* **Activity**: What you return should be the full listing, copied exactly and stripped of its pictures.

Start of Block

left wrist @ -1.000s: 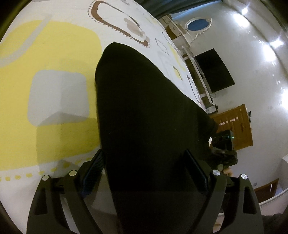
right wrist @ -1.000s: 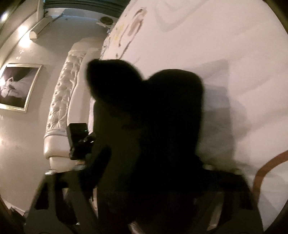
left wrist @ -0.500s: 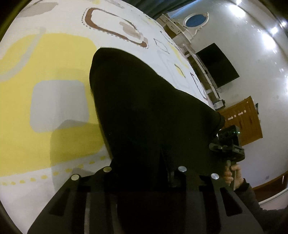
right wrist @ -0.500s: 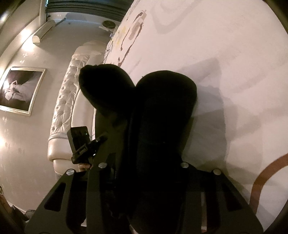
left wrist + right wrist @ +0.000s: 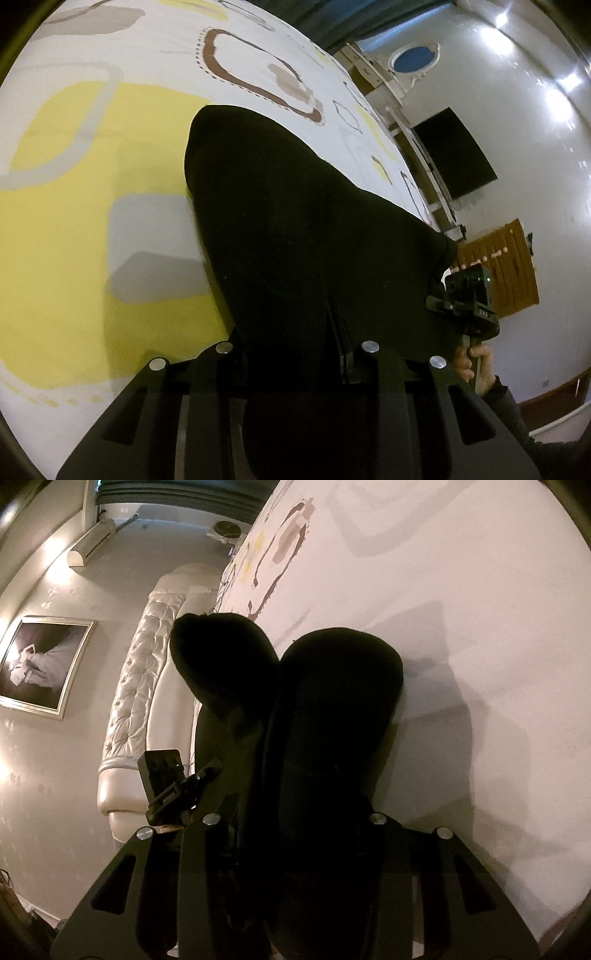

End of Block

* **Answer**:
left wrist @ -1.000s: 
right wrist @ -1.000s: 
left wrist @ -0.500s: 
right wrist @ -0.500s: 
left wrist + right wrist @ +0.000s: 

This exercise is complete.